Apply a drop of this chamomile-infused oil between each toe on your dogs’ paws. This way, the pyrethrin is able to stay longer on their paws, even if they get a little wet while walking through the grass.
Method 3: An alcohol-based chamomile tincture
This method is great because of its longer shelf life. Tightly pack a small jar with either dry or fresh chamomile flowers and fill the jar up with clear alcohol that is at least 40% alcohol (80 proof), such as vodka. You may need to weigh down the flowers inside the jar to make sure they are completely covered (I push some baking paper into the jar to keep everything down). Seal the jar, leave it in a dark, cool place for at least 3 weeks and strain it when it’s ready.
This alcohol-based method can be stored for up to 6 months as long as it’s in a dark, cool location.
To apply the tincture, dilute it down with water to roughly a 5% concentration. For example, you will need approximately 1 tablespoon (or 15 ml) of tincture per cup of water. Spray the solution on your pets’ legs, chest, and belly and rub or brush it in before going for a walk. Their coat only needs to have a light cover and it’s especially important to avoid the head.
You can also lightly spray the tea or diluted tincture on your pet’s bedding and carpet to kill infestations around the house, or leave small sachet bags of dried chamomile flowers around the house to act as a repellent if you’re worried about the spray staining the soft furnishings.
If you’re dealing with a flea infestation, repeatedly dip a flea comb in the tea or diluted tincture as you carefully comb through your pet’s fur to remove the fleas and their eggs.
The effectiveness of the spray will vary with the species of chamomile you have as well as the potency of the flowers when they were harvested. German chamomile is more potent than Roman chamomile.

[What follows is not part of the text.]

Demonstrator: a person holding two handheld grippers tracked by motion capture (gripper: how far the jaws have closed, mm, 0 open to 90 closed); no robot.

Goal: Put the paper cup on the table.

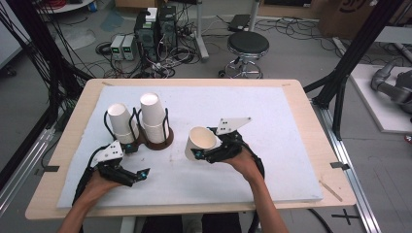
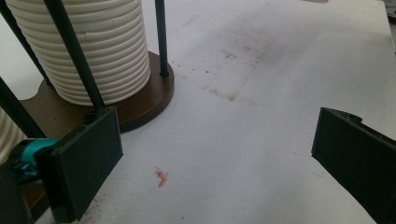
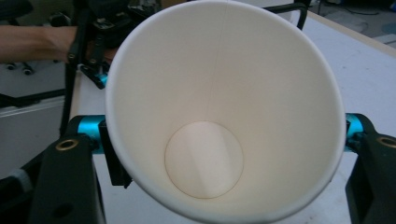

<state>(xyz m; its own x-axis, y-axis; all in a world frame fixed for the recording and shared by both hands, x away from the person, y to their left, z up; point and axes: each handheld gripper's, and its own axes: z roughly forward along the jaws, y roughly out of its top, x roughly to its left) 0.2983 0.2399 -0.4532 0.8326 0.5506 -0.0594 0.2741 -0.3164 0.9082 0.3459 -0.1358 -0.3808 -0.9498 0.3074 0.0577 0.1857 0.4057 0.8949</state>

Always store the dried flowers, tea, tincture, or infused oil in a dark place. This is because sunlight will make the pyrethrin break down and become ineffective.
- Test a small area on your pet first and wait for 1 – 2 hours to see if there is any reaction to the spray or oil.
- The solutions may stain white fur or fabric.
- Pyrethrin extracted from chamomile has low toxicity so is considered safe to use around the home and on your pets, but do not spray around your pet’s head and keep it away from your fish tank or pond since it’s toxic to fish and amphibians.
- People who are allergic or sensitive to daisies and marigolds should avoid handling chamomile.
There is a wide variety of natural tick and flea treatments that you can make yourself using simple ingredients found around the house.
The great thing about using chamomile is that it can be used in so many situations. This makes growing your own chamomile both rewarding and beneficial.